# Data below:

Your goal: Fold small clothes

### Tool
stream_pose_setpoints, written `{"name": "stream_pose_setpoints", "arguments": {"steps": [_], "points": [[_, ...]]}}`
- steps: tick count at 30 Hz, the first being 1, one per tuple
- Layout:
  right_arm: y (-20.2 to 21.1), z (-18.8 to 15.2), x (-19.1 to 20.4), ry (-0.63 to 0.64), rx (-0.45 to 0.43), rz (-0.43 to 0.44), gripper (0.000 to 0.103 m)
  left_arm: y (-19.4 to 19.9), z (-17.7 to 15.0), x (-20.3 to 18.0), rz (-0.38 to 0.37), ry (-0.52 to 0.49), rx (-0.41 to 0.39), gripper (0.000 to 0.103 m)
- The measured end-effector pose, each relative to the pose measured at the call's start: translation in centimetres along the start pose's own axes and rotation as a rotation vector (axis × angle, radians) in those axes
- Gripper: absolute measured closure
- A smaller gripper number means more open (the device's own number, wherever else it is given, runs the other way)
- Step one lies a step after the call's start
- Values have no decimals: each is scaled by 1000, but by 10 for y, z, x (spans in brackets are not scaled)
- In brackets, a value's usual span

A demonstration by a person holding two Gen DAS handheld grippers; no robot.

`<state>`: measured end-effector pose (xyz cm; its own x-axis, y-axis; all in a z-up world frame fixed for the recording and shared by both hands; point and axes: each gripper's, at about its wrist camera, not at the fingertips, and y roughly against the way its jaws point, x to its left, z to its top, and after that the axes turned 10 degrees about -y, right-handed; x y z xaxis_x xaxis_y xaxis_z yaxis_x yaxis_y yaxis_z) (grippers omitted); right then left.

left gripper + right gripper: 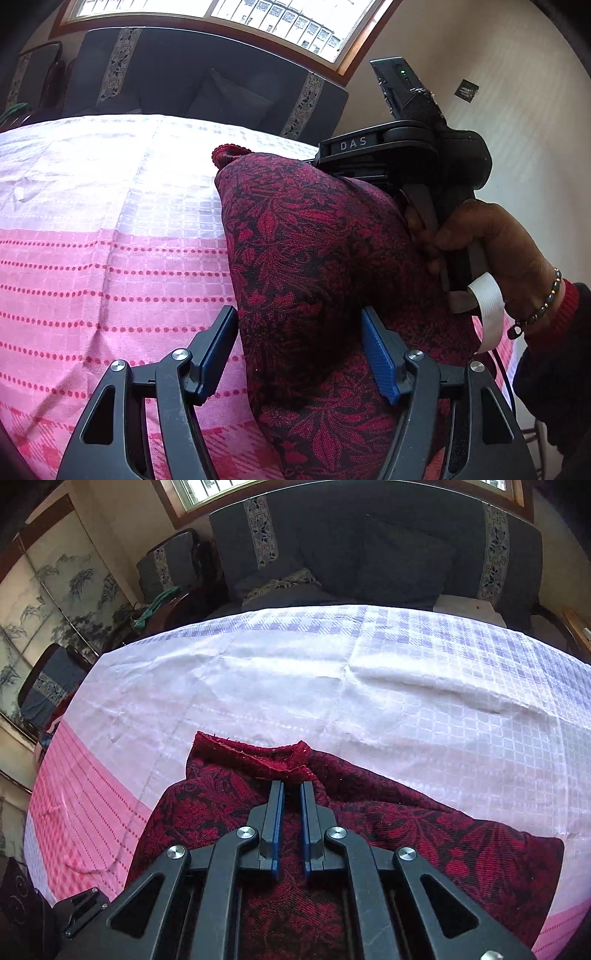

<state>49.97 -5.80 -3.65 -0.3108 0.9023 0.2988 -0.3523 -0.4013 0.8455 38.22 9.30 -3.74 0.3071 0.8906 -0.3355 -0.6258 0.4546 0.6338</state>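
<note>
A dark red garment with a black leaf pattern (314, 258) lies bunched on the pink and white tablecloth (110, 206). My left gripper (295, 314) is open, its blue-padded fingers straddling the cloth; the left pad stands just off the cloth's edge. A person's hand (498, 240) holds my right gripper (369, 144) above the garment's far right part, where the fabric rises to it. In the right wrist view the right gripper (291, 786) is nearly closed on the garment (443, 842), just behind its ribbed red hem (258, 757). A thin strip of cloth shows between the pads.
The tablecloth (332, 686) stretches bare and slightly wrinkled beyond the garment. A dark blue sofa (369, 554) stands past the table's far edge, under a window. Cushioned chairs (166, 565) and a painted folding screen (55, 590) stand to the left.
</note>
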Motion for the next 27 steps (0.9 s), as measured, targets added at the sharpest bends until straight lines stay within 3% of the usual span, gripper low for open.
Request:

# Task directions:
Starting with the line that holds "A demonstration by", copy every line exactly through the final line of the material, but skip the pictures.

# Task response:
A demonstration by a person holding two Gen DAS handheld grippers; no robot.

`<state>`: measured end-effector pose (xyz cm; its own x-axis, y-axis; all in a z-up world frame fixed for the recording and shared by both hands; point and axes: each gripper's, at about its wrist camera, not at the fingertips, and y roughly against the way its jaws point, x to its left, z to its top, and after that the axes turned 10 degrees about -y, right-handed; x y z xaxis_x xaxis_y xaxis_z yaxis_x yaxis_y yaxis_z) (grippers omitted); right then left.

left gripper + right gripper: 

<state>49.97 -5.80 -3.65 -0.3108 0.9023 0.2988 -0.3523 -0.4013 0.8455 38.22 9.30 -3.74 0.3071 0.8906 -0.3355 -0.6258 0.4546 0.6338</state>
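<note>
A dark red garment with a black leaf pattern (314, 258) lies bunched on the pink and white tablecloth (110, 206). My left gripper (295, 314) is open, its blue-padded fingers straddling the cloth; the left pad stands just off the cloth's edge. A person's hand (498, 240) holds my right gripper (369, 144) above the garment's far right part, where the fabric rises to it. In the right wrist view the right gripper (291, 786) is nearly closed on the garment (443, 842), just behind its ribbed red hem (258, 757). A thin strip of cloth shows between the pads.
The tablecloth (332, 686) stretches bare and slightly wrinkled beyond the garment. A dark blue sofa (369, 554) stands past the table's far edge, under a window. Cushioned chairs (166, 565) and a painted folding screen (55, 590) stand to the left.
</note>
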Motion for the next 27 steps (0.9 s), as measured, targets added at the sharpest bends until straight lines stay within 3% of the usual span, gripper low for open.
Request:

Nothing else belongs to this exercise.